@Giovanni Branch The 1% or 2% "rule" is IMO only good to determine if you will dig into the analysis a little more. For example, if you have a purchase price of $200k and the listing says they are getting $1500/mo this falls well below the 1% rule at 0.75%. I personally wouldn't spend much time on the property. Unless I believe there is a lot of room to get rents up.
The 1% (or 2% in some markets) is a rule of thumb because when you go under 1% it is unlikely the rental income will cover all of the expenses you need to account for. Not certain it won't but pretty good chance.

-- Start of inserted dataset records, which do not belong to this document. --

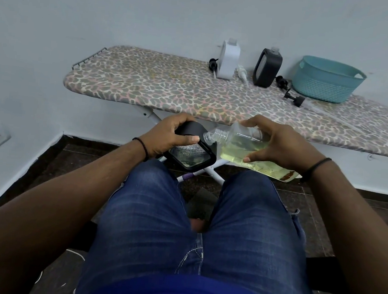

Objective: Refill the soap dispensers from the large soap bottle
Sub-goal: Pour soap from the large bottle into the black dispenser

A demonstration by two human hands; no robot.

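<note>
A black dispenser is gripped by the left hand; the large soap bottle, clasped in the right hand, is tipped with its mouth just beyond the left fingertips. Two uncapped dispensers beyond both hands are apparently still to be filled.

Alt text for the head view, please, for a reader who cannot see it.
A seated person tilts a clear soap bottle in the right hand, its open neck at a black dispenser gripped by the left hand. Behind, an ironing board holds a white dispenser, another black one, loose pumps and a teal basket.
</note>
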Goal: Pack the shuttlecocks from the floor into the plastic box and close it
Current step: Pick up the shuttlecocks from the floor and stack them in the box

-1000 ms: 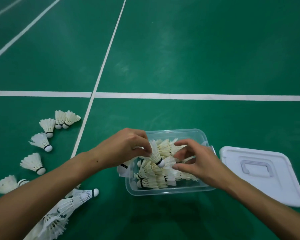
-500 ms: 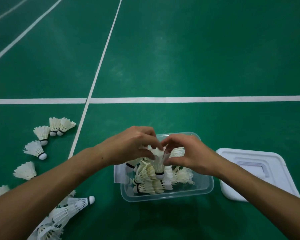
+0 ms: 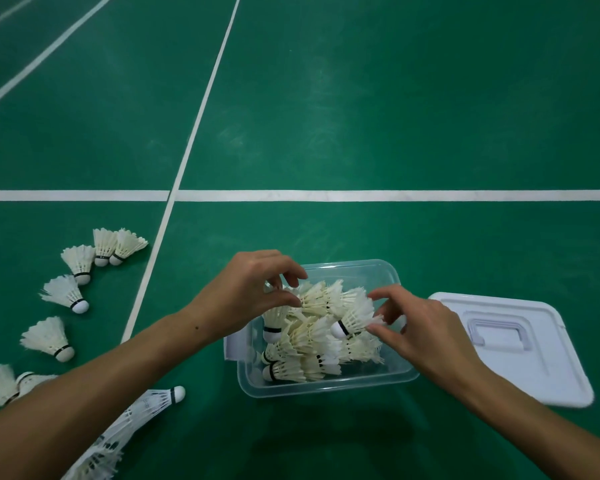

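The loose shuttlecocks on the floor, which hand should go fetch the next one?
Left. The loose shuttlecocks lie on the left hand's side of the plastic box, while the right hand pinches a shuttlecock over the box.

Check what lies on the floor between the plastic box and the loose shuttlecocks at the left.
In the head view, only green floor and a white court line separate the plastic box from the loose shuttlecocks.
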Motion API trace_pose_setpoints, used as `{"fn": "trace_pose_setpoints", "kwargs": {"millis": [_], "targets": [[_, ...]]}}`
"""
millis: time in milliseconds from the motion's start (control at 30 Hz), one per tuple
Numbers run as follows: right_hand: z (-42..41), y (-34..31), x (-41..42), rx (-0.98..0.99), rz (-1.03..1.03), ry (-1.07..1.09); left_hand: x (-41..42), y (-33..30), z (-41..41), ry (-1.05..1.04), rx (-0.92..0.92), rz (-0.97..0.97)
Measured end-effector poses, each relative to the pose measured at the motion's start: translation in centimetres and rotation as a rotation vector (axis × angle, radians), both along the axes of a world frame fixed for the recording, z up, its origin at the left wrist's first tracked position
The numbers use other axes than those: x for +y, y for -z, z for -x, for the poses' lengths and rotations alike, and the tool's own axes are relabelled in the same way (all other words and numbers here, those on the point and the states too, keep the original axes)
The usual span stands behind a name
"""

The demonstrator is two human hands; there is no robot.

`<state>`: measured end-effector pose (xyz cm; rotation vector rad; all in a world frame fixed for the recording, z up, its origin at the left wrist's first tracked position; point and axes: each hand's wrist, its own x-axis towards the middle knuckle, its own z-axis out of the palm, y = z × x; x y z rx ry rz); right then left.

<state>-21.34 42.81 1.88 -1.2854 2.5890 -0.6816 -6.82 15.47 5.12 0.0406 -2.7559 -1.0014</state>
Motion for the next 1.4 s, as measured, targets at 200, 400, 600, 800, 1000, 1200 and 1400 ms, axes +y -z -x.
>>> {"fn": "trace_pose_setpoints", "kwargs": {"millis": [200,400,600,800,1000,1200,1400], "targets": [[-1.6,0.9,-1.9,-0.012,-0.088,-0.086,0.3,0.0,0.0,-0.026,-0.009,-0.008],[-1.9,1.4,-2.4,-0.076,-0.192,-0.142,0.4,0.2,-0.1,-0.036,-0.027,-0.022],[-2.1,2.1,-3.6,-0.134,-0.178,-0.142,0.7,0.4,-0.1,-0.03,-0.048,-0.02],[-1.6,2.0,-3.9,-0.295,-0.168,-0.131,1.1,0.4,0.0,-0.007,-0.058,0.04],[-0.3,-1.4,-1.8,-0.341,-0.043,-0.106,1.7,-0.4,0.9,0.061,-0.041,0.11],[-0.6,-2.4,-2.6,-0.245,0.232,-0.159,3.0,-1.4,2.6,0.138,-0.058,0.026],[-0.4,-1.7,-2.1,-0.048,0.272,-0.11,4.7,-2.2,3.8,0.13,0.055,-0.092]]}}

In your example, $100k purchase and $1k/mo in rent you hit 1% on the dot. This warrants going into the analysis deeper. Hence then busting the calculator out and breaking down the expenses. Typical expenses are going to be the following:
Mortgage PITI (principle, interest, taxes, and insurance) - this number is based on the taxes of a particular property and the financing you get. those numbers should be pretty easy to estimate or know exactly
Maintenance - A good starting point is 10% of the monthly rent. However, this could be lower if its a very new build or recent reno
Vacancy - Different markets and properties will have different vacancy rates but I also use 8% of the monthly rent because this assumes you will have 1 month a year without a tenant in the building
Capital Expenditure (CapEx) - I start with 5% of the monthly rent here. Again it could be higher or lower depending on the condition of the property
Property Management - 10% of the monthly rent is pretty standard
Utilities - this totally depends on lease agreements and the standard for the area
I would consider all of these the most conservative numbers to start with and are what I plugged in for your property. Based on these expenses you will only profit $28/mo on this investment. That is not a great return on your money. But don't just trust my numbers.